Splitting stiles with pocket screws

      Suggestions are offered on how to overcome the problem. July 24, 2002

Question
I recently started using pocket screws to assemble my face frame stock. I am having a problem with the stiles splitting as I screw the rails to them. I'm using a Kreg jig and a self-drilling, flat head pocket screw. Speed that I'm driving the screw doesn't seem to be a factor, nor does wood type.

Forum Responses
Splitting frames and breaking screws have not been uncommon. S&G Specialty has designed a series of screws for pocket holes to overcome these and other problems. They have a great web site.



On most hardwoods, make sure you are using the fine thread screws. Also, use a drill with a clutch and set the clutch so it slips prior to the wood splitting. Of course, don't screw into end grain, either.


I've used the Kreg jig system for pocket holes for several years as my primary frame assembly method. I mostly use birch, white pine, maple (soft and hard), poplar and occasionally hickory and red/white oak. I order my screws from McFeely's but have used others with similar success. I used to use the fine threaded screws for hardwoods and the coarser ones for softwoods, but because I seem to have a habit of running out of one or the other, I now stock the ones that are dual purpose (hard and softwoods) for use with both species. I always prepare my screws by scraping their tips into paraffin wax (usually a large candle). I do this with every type of screw that I am going to run into hardwood if I have not provided a pilot hole (as when screwing into stiles during face frame assembly). That doesn't do much to help splitting, but it definitely helps reduce the force required and friction produced when driving screws.

You should not be having problems splitting the stiles out, except when attaching top and bottom rails to the very ends of the stiles. I use 1-3/4", 2", and 3" rails to produce my framed cabinets (depending on cabinet and rail location). First, you should try and keep your outside hole (the one that you drill in the rail, which will end up being closest to the end of the stile) as far away from the end as practical.

Here's what I do to keep from splitting the ends of stiles - drill the screw into the stile with *very* short bursts of trigger pull, allowing a short (about half a second) pause between bursts - zip, zip, zip, zip, zip, zip, zip, until the screw is fully seated. It's rare for the stile to split out using this method - try it, even though you said that it doesn't matter what speed you drive the screws, it does matter at what pace (or cadence) you drive them. It also helps to use extra heavy clamp pressure (centered right over the screw you are inserting) with the Kreg frame clamp but the real trick is the short bursts!



Rather than flat head screws, you should be using pan head screws - then just snug them up.

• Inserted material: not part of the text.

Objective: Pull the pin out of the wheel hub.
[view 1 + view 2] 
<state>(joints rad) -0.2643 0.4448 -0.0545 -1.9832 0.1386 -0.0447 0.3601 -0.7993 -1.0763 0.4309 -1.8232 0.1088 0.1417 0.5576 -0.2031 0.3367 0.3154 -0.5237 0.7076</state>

Pan heads are good, except that the washer head was developed for jigs that use drill bits (Kreg), while the pan heads are for machines that use routers, such as Castle. Kreg does now have a flat bottom drill bit, but flat is a relative term and the high-speed, very flat router does prepare the hole differently. The type 17 point plus the Quickcutter flute will stop the splitting and the thread count and other features will make a difference overall.


I don't think I've ever split a stile with Kreg's washer-head fine thread screws. I have split a few rails when I went too fast.


We use the Kreg jig and never split any wood. We also use a set of vise grips with the quarter-like pads on the ends to clamp the pieces together while screwing. This does a good job getting the two pieces even and saves time in sanding.


It could have to do with the grain direction on your stile. I have found that with oak, if you don't watch which way the grain cups, you have a better chance of splitting.




The comments below were added after this Forum discussion was archived as a Knowledge Base article (add your comment).

Comment from contributor A:
Try setting the depth of your jig shallower and using no more than 1 1/4" screws. I also use fine thread for hardwoods such as oak, maple, and hickory, and coarse thread for pine and the like.